- Founded: 1906 (as faction) 1908 (as party)
- Dissolved: 1908 (as party) 1910 (as faction)
- Split from: Alabama Republican Party
- Merged into: Alabama Republican Party

= Davidson Faction =

The Davidson Faction was a political party and Republican Party faction active in the U.S. state of Alabama from 1906 to 1910, as a faction, and 1908 as a party. The party split from the Alabama Republican Party to contest the 1908 elections.
==History==
The Davidson faction was a political faction within the Alabama Republican Party that was opposed to the Thompson faction, led by chairman J. O. Thompson. The Davidson faction had initially nominated candidates in the 1906 elections, which were accepted by the Secretary of State as the official Republican candidates.
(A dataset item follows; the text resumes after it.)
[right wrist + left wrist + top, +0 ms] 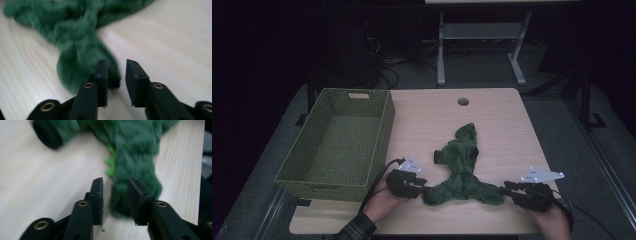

The faction ended up nominating 13 candidates on the Republican Party ticket.

In 1908, Thompson led the initiative to expel all members of the Davidson faction from the Alabama Republican Party committee. The faction held a convention in May, and attempted to have their nominated candidates certified as the official Republican candidates, but the Thompson faction challenged this.

The issue was first brought to the Republican National Committee, which ruled in favor of the Thompson faction. A judge ruled that the party should appear on the ballot, though separate from the Republican Party and directed probate judges across the state to certify the Davidson Faction nominees. The party appeared on the ballot as the Davidson Faction, though the candidates were asked to support the regular Republican nominees. The emblem used was an arm and a hammer.

In 1910, the faction officially dissolved after announcing that they would support the regular Republican Party candidate slate.